Your answer should be each line of the entries that contains the word "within", copied in full.

== MATERIALS PROVIDED

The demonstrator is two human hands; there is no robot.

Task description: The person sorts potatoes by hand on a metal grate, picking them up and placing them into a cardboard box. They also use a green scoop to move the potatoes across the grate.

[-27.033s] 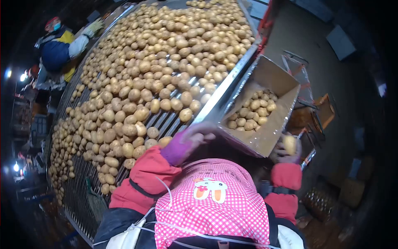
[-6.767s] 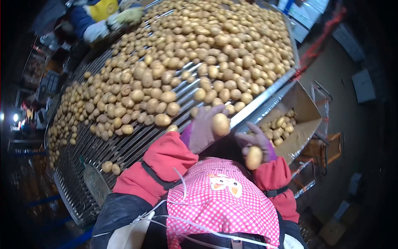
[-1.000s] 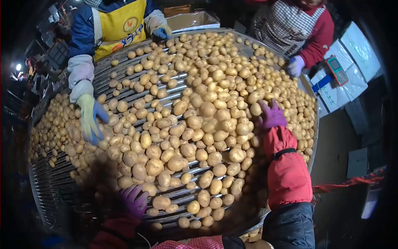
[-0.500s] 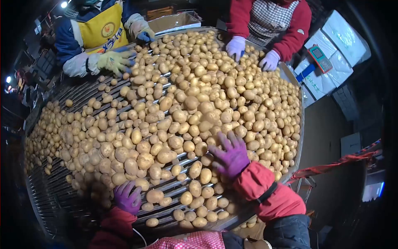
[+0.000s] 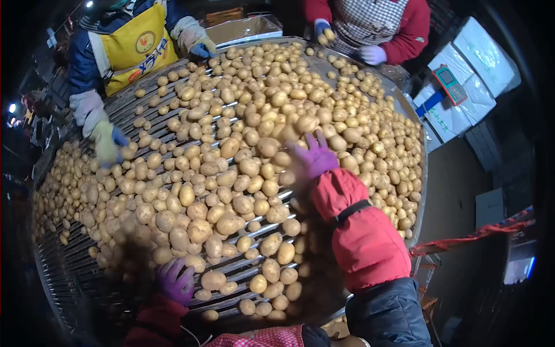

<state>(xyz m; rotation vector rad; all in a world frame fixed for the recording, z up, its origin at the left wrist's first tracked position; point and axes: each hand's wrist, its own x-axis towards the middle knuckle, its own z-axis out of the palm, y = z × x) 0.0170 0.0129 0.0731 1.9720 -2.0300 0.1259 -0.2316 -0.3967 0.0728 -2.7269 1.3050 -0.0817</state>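
L glove (image 5: 176, 281) & R glove (image 5: 317, 155) are showing purple; R sleeve (image 5: 373, 246) is glaring red w/ blk band (image 5: 352, 210). Potatoes (image 5: 199, 231) are looking tan to yel. to me. Pink-&-wht check is covering the near apron (image 5: 263, 337). Across, one co-worker's apron (image 5: 118, 52) is showing yel.; the other co-worker's apron (image 5: 370, 20), dk-&-wht check. Display unit (image 5: 455, 91) is showing red w/ teal screen (image 5: 445, 75).

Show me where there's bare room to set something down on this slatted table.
Bare slats show at lower left, below the potatoes and left of the left hand. A narrower strip lies between the yellow apron and the potatoes. Crowded: the middle and right, around the right hand.
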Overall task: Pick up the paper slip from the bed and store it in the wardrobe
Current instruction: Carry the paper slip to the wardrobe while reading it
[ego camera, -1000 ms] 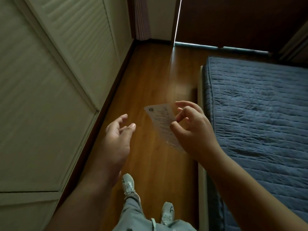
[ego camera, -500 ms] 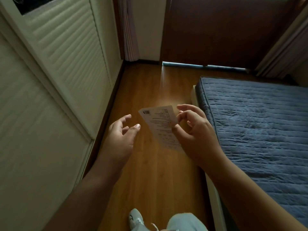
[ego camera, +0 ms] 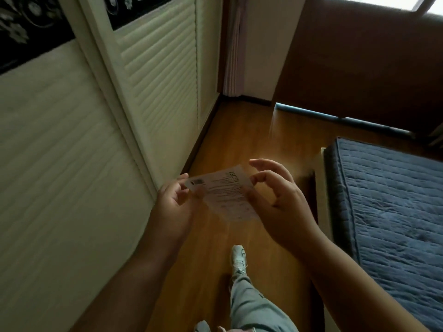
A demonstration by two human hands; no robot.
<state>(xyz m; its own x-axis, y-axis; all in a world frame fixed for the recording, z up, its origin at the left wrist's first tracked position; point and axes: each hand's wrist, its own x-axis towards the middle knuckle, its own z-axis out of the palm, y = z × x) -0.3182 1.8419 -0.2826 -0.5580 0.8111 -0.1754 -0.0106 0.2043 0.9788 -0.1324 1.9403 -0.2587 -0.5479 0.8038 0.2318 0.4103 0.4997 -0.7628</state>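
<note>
The paper slip (ego camera: pixel 224 192), white with printed lines and a small code at its left corner, hangs in the air above the wooden floor. My right hand (ego camera: pixel 278 202) pinches its right side with the thumb underneath. My left hand (ego camera: pixel 173 204) holds its left corner between thumb and fingers. The wardrobe (ego camera: pixel 72 164), with cream louvred doors that look shut, runs along the left. The bed (ego camera: pixel 393 212) with a blue quilted cover lies to the right.
A strip of wooden floor (ego camera: pixel 239 144) runs between wardrobe and bed. My leg in grey trousers with a white shoe (ego camera: pixel 238 258) is below the hands. A dark brown wall panel (ego camera: pixel 359 56) and a pale curtain (ego camera: pixel 233 44) stand at the far end.
My left hand has moved right and taken hold of the slip's left corner; before, it was open and apart from it. The view has tilted up, showing more of the wardrobe.
</note>
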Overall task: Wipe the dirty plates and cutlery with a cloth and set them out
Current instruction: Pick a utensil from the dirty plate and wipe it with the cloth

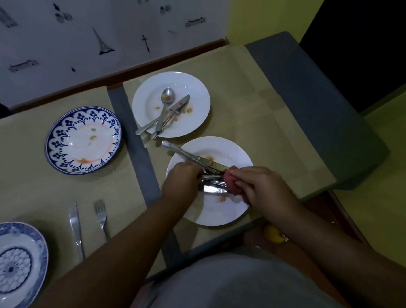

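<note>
Cutlery-wiping is the step in hand. Over the near plate (223,213), the left hand (180,180) grips a cutlery bundle (212,187) by one end, and the right hand (261,186) clenches a pink cloth (231,183) round the other. Next, likely, draw the cloth along, then lay the pieces left of this plate, by the set knife (75,227) and fork (101,216). A loose knife (188,155) crosses the plate's far side. Beyond sits a soiled far plate (194,84), and to the left a smeared blue plate (57,144).

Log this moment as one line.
step: wiping cutlery | left hand: grips cutlery over near white plate | right hand: holds pink cloth on it | far white plate: dirty
</note>
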The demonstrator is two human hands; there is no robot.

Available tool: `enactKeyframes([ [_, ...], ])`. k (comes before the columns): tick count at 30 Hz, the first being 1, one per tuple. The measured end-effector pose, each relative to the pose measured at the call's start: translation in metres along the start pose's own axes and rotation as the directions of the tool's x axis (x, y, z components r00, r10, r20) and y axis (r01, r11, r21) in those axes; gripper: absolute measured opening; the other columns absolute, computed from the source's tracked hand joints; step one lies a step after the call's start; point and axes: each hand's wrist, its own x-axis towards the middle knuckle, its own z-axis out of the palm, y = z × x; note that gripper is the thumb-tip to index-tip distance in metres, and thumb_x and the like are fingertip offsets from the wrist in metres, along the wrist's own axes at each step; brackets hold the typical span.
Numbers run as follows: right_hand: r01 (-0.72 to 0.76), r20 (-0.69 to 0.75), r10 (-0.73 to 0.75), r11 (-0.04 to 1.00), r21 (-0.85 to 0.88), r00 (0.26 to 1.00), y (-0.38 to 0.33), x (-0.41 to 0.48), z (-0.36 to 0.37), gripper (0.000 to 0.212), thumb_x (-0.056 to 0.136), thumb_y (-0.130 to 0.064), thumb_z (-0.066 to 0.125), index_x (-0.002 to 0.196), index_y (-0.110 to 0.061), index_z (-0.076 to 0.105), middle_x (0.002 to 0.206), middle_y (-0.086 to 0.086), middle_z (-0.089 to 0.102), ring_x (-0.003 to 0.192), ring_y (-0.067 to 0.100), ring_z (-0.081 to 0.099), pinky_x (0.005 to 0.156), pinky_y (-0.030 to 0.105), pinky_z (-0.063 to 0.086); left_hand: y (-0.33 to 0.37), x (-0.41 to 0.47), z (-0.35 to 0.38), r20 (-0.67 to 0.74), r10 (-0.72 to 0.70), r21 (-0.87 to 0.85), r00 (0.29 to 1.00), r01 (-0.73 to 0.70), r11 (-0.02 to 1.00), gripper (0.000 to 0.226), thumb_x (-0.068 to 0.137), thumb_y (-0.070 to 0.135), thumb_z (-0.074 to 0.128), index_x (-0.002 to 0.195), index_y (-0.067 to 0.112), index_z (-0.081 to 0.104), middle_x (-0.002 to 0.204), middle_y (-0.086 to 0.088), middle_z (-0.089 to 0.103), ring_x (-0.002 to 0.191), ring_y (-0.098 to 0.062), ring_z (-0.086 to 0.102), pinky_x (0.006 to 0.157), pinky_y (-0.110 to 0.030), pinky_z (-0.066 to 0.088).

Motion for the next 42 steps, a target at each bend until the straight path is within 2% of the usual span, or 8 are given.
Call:
enactKeyframes([
  [6, -0.028, -0.054, 0.027, 1.000, -0.012, 0.998, 0.005, 0.004, -0.001, 0.022, 0.086, -0.001, 0.066, 0.102, -0.013, 0.075, 0.090, 0.002, 0.072, 0.083, 0.016, 0.062, 0.073, 0.030, 0.050, 0.000, 0.007, -0.013, 0.083, -0.073, 0.009, 0.994, 0.073, 0.997, 0.019, 0.091, 0.018, 0.072, 0.109, 0.021, 0.078, 0.106, -0.001, 0.076, 0.098, -0.016, 0.066, 0.087, -0.028, 0.052],
  [13, -0.087, -0.135, 0.088, 0.996, 0.016, 0.987, -0.001, 0.010, 0.001, 0.025, 0.084, -0.009, 0.070, 0.104, -0.025, 0.073, 0.096, -0.010, 0.072, 0.088, 0.007, 0.062, 0.079, 0.018, 0.048, -0.004, -0.017, -0.033, 0.264, -0.247, -0.308, 0.933, 0.324, 0.895, 0.024, 0.101, 0.019, 0.060, 0.121, 0.022, 0.072, 0.107, 0.006, 0.069, 0.090, -0.003, 0.060, 0.068, -0.012, 0.039],
  [17, -0.075, -0.159, 0.076, 0.997, 0.015, 0.984, -0.019, 0.015, 0.009, 0.028, 0.081, -0.014, 0.075, 0.105, -0.028, 0.071, 0.097, -0.012, 0.070, 0.091, 0.006, 0.060, 0.079, 0.017, 0.048, -0.002, -0.052, -0.037, 0.330, -0.387, -0.545, 0.861, 0.509, 0.667, 0.024, 0.102, 0.017, 0.056, 0.119, 0.021, 0.073, 0.108, 0.002, 0.067, 0.095, -0.010, 0.058, 0.071, -0.019, 0.046],
  [22, 0.061, -0.104, -0.068, 0.996, -0.071, 0.992, -0.049, 0.022, 0.025, 0.022, 0.081, -0.009, 0.074, 0.096, -0.024, 0.074, 0.095, -0.007, 0.072, 0.086, 0.005, 0.051, 0.079, 0.007, 0.034, 0.005, -0.084, -0.047, 0.548, -0.333, -0.765, 0.767, 0.621, 0.171, 0.025, 0.100, 0.006, 0.058, 0.102, 0.015, 0.082, 0.099, -0.006, 0.072, 0.090, -0.019, 0.062, 0.071, -0.025, 0.056],
  [27, 0.292, 0.122, -0.276, 0.947, -0.132, 0.953, -0.072, 0.008, 0.048, 0.019, 0.081, -0.009, 0.071, 0.097, -0.020, 0.074, 0.097, -0.002, 0.071, 0.090, 0.018, 0.061, 0.086, 0.027, 0.050, -0.006, -0.105, -0.052, 0.534, -0.307, -0.772, 0.788, 0.603, 0.203, 0.029, 0.101, 0.002, 0.055, 0.104, 0.013, 0.081, 0.094, -0.003, 0.077, 0.080, -0.013, 0.064, 0.063, -0.018, 0.053],
  [33, 0.183, 0.016, -0.183, 0.972, -0.150, 0.983, -0.075, 0.020, 0.056, 0.020, 0.085, -0.008, 0.067, 0.098, -0.022, 0.074, 0.096, -0.005, 0.073, 0.094, 0.016, 0.061, 0.087, 0.025, 0.046, -0.019, -0.122, -0.051, 0.550, -0.281, -0.812, 0.786, 0.582, 0.042, 0.031, 0.099, -0.005, 0.051, 0.100, 0.007, 0.080, 0.068, -0.003, 0.071, 0.054, -0.007, 0.059, 0.053, -0.020, 0.049],
  [36, 0.297, 0.074, -0.289, 0.944, -0.144, 0.955, -0.084, 0.013, 0.061, 0.022, 0.083, -0.006, 0.069, 0.099, -0.020, 0.074, 0.100, -0.004, 0.073, 0.095, 0.015, 0.061, 0.089, 0.025, 0.046, -0.028, -0.126, -0.052, 0.556, -0.300, -0.811, 0.775, 0.585, 0.012, 0.036, 0.100, -0.006, 0.050, 0.096, 0.010, 0.082, 0.075, -0.003, 0.074, 0.060, -0.007, 0.064, 0.057, -0.019, 0.052],
  [42, 0.095, -0.043, -0.101, 0.987, -0.132, 0.994, -0.078, 0.038, 0.037, 0.021, 0.087, -0.009, 0.065, 0.101, -0.022, 0.076, 0.095, -0.004, 0.074, 0.089, 0.017, 0.063, 0.084, 0.031, 0.052, -0.031, -0.128, -0.053, 0.558, -0.340, -0.790, 0.757, 0.610, 0.059, 0.035, 0.098, -0.003, 0.051, 0.098, 0.014, 0.082, 0.084, -0.001, 0.076, 0.076, -0.013, 0.063, 0.061, -0.022, 0.052],
])
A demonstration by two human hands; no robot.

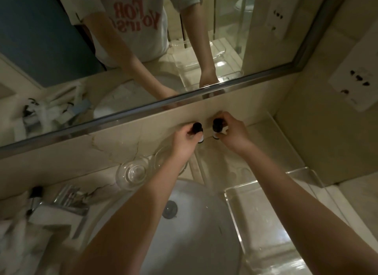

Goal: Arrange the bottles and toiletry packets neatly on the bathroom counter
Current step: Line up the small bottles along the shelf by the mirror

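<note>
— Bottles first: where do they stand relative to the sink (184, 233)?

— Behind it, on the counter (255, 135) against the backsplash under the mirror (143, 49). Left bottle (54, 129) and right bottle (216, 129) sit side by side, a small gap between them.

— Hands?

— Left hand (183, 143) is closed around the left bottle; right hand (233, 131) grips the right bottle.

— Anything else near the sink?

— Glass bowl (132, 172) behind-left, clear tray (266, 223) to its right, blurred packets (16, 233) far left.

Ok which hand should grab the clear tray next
Right. The right hand is nearer the clear tray, which lies on that side of the sink. Both hands hold small bottles; the left hand would have to cross over.
</note>
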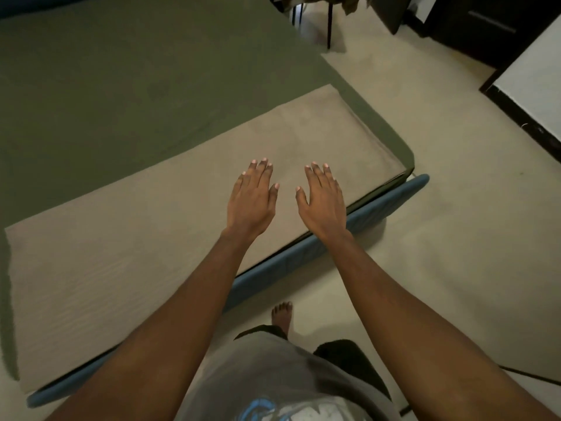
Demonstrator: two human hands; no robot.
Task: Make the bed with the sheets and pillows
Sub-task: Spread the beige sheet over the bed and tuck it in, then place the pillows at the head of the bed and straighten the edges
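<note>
An olive-green sheet (127,74) covers the mattress smoothly. Along the bed's near edge lies a folded beige sheet (136,244), a flat long rectangle reaching to the right corner. My left hand (253,199) and my right hand (321,199) are side by side over the right part of the beige sheet, palms down, fingers straight and slightly spread. Both hold nothing; whether they touch the fabric or hover just above it is unclear. No pillow is in sight.
The bed's blue frame edge (379,208) runs diagonally under my arms. Beyond it is pale floor (440,223), where my bare foot (282,314) stands. Dark furniture (485,22) and thin black chair legs (329,25) stand at the top right.
</note>
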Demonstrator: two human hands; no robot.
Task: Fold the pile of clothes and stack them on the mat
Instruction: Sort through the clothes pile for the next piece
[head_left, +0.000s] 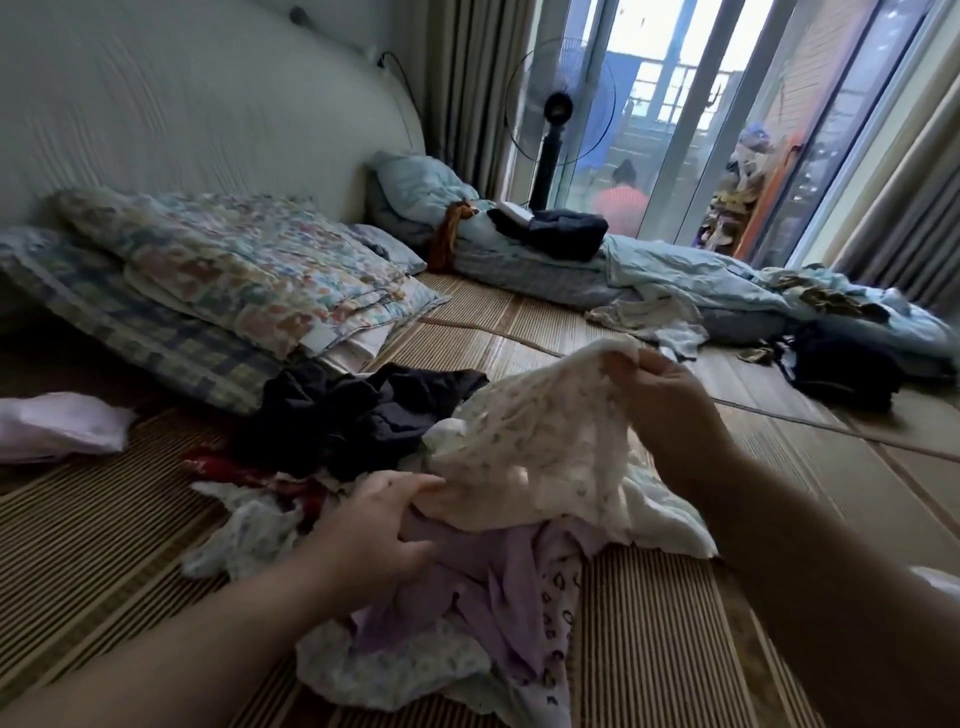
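Observation:
A loose pile of clothes (363, 426) lies on the striped woven mat (104, 545) in front of me: dark pieces at the back, red and white ones at the left, a lilac garment (498, 587) nearest me. I hold a cream, small-patterned garment (550, 441) raised over the pile. My right hand (670, 405) pinches its upper edge. My left hand (379, 525) grips its lower left edge just above the lilac garment.
Folded floral quilts on a checked pillow (208, 291) lie at the back left, a pale pink bundle (57, 426) at the far left. Blue bedding (675, 270), a black bag (841, 369) and a standing fan (558, 114) are at the back right by the glass doors.

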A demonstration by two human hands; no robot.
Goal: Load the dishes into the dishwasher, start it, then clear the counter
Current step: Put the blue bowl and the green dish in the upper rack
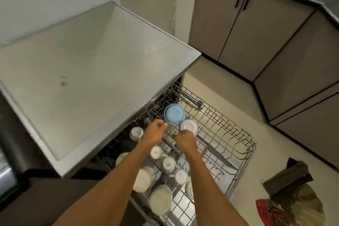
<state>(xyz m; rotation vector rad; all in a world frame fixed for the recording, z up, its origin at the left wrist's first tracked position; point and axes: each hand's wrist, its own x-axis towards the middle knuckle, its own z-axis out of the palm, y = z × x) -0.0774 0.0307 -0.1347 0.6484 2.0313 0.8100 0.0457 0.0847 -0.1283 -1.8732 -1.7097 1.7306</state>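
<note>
The dishwasher's upper wire rack (pixel 236 134) is pulled out below the steel counter (pixel 88 71). A blue bowl (pixel 173 113) stands upside down and tilted near the rack's back. A white bowl (pixel 189 127) lies inverted just right of it. My left hand (pixel 156 132) reaches to the blue bowl's lower left edge, fingers loosely curled, holding nothing that I can see. My right hand (pixel 184 138) has its fingertips at the white bowl's near rim. Several white mugs (pixel 168 164) and cups (pixel 143 179) sit upside down in the rack's near left part.
The rack's right half holds only bare wire tines. A patterned cloth (pixel 289 198) lies on the floor to the right. Brown cabinets (pixel 238 24) line the far right wall. A dark appliance edge (pixel 7 161) sits at the far left.
</note>
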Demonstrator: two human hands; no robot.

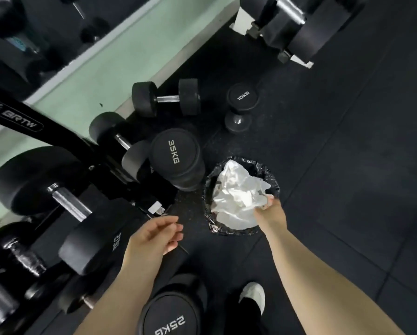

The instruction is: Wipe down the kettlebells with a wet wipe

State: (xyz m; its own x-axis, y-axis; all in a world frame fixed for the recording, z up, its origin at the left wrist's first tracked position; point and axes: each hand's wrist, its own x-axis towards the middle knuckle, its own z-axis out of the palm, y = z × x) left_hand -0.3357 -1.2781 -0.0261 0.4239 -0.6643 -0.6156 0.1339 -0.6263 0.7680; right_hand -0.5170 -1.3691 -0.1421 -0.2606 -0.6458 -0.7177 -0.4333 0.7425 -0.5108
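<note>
Dumbbells (176, 158) crowd bin's (208, 189) left; right floor (347, 165) open

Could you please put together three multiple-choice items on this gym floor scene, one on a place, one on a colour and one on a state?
1. Where is the wad of wipes?
A. on the 35KG dumbbell
B. over the bin
C. beside the shoe

2. What colour is the bin liner?
A. black
B. blue
C. white

3. How is the left hand?
A. gripping a dumbbell
B. holding a wipe
C. open and empty

Answers: B, the white wad sits inside the bin's rim; A, the crinkled plastic at the rim is black; C, its fingers are spread over the floor, while the right hand pinches the wad.
</note>
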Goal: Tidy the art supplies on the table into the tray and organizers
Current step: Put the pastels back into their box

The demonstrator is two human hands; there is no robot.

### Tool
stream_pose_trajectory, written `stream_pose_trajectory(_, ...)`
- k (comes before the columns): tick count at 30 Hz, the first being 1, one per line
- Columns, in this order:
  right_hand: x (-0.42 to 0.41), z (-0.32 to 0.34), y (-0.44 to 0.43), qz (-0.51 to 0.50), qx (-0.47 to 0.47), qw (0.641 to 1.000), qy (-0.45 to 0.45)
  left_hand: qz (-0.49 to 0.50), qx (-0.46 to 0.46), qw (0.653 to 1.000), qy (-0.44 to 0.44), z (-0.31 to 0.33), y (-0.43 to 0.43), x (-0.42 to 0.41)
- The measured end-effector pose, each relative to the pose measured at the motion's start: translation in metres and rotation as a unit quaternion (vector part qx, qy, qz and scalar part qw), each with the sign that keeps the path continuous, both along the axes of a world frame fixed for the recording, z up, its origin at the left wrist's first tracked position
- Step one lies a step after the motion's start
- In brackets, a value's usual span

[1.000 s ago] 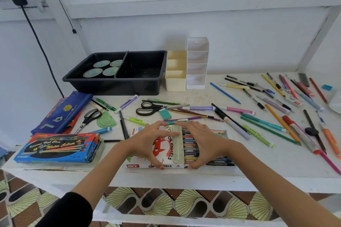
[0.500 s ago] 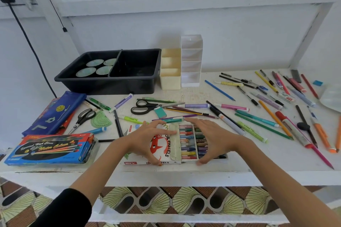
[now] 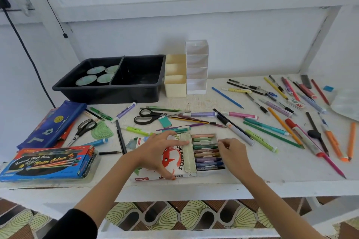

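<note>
A white cardboard oil pastel box point(image 3: 179, 161) printed with a red creature lies at the middle of the white table's point(image 3: 272, 172) near edge. Its inner tray of coloured pastel sticks point(image 3: 206, 153) shows out of the right end. The left hand point(image 3: 157, 151) grips the box from above, with the thumb hooked over the near side and the forefinger stretched along the open flap. The right hand point(image 3: 233, 153) sits at the inner tray's right end with its fingers bent and their tips against the sticks; I cannot tell whether they pinch anything. At the far edge, left of centre, stands a black plastic two-compartment tray point(image 3: 108, 93) with four pale round discs point(image 3: 93, 76) in its left compartment. A cream stepped organizer point(image 3: 175, 87) touches the tray's right wall, and a white tiered organizer point(image 3: 196, 64) stands just beside the cream one. Loose pens and pencils point(image 3: 281, 106) are strewn over the right half of the table. Black-handled scissors point(image 3: 149, 116) lie near the centre. A blue watercolour box point(image 3: 48, 163) sits at the near left corner, and a blue pencil case point(image 3: 52, 122) lies behind it.
</note>
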State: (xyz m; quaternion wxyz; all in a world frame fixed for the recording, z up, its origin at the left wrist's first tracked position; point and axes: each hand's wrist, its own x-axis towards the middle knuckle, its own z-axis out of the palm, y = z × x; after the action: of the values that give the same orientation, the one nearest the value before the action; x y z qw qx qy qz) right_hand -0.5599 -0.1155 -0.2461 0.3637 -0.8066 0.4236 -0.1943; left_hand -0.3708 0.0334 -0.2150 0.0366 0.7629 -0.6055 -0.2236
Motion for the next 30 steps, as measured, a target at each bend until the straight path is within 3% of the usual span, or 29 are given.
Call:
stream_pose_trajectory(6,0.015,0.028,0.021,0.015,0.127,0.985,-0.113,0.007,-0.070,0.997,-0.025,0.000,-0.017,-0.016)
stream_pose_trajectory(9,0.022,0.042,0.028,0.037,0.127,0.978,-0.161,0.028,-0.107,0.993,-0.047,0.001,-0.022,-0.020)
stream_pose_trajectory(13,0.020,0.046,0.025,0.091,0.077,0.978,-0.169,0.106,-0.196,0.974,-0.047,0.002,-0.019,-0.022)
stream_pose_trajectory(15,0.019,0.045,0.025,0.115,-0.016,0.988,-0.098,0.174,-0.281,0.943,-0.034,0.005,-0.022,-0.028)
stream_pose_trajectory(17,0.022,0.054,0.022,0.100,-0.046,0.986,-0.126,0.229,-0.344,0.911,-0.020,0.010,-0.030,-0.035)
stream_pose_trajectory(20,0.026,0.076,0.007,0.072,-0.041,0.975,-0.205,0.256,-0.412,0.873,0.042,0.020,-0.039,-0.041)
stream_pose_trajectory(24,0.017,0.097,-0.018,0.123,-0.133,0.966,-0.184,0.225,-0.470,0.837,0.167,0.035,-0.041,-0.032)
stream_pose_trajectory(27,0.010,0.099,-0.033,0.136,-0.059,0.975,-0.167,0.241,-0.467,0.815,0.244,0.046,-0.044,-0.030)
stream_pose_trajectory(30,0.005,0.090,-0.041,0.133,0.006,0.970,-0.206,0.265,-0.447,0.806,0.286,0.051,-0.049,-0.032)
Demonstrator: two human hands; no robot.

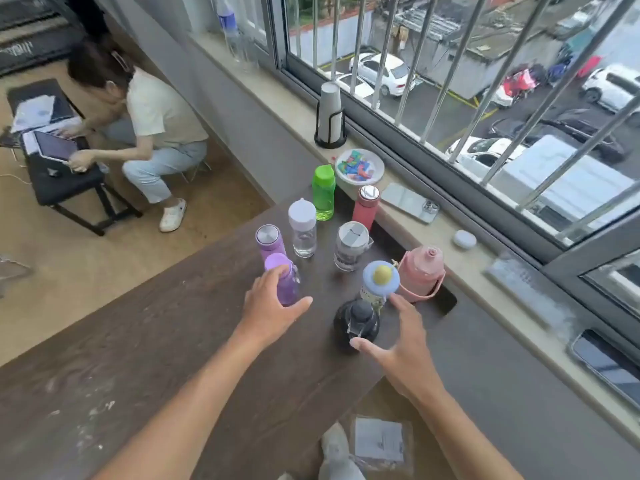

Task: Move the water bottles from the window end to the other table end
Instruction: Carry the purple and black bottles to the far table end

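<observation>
Several water bottles stand grouped at the window end of the dark wooden table. My left hand curves around a translucent purple bottle, fingers on its left, thumb below it, not clamped. My right hand hovers spread, thumb beside a black bottle, index finger near a bottle with a blue lid. Behind stand a pink jug, a grey-lidded tumbler, a clear bottle with a white cap, a purple flask, a green bottle and a red flask.
The windowsill on the right holds a stack of cups, a plate of coloured pieces, two phones and a white case. A person sits with a tablet at the left.
</observation>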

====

RESPONSE AREA »
Motion for the next 42 steps, a target at each bend until the straight path is within 2% of the usual span, or 8 are given.
Motion for the next 30 steps, as measured, a target at each bend until the straight path is within 3% of the usual span, or 29 are given.

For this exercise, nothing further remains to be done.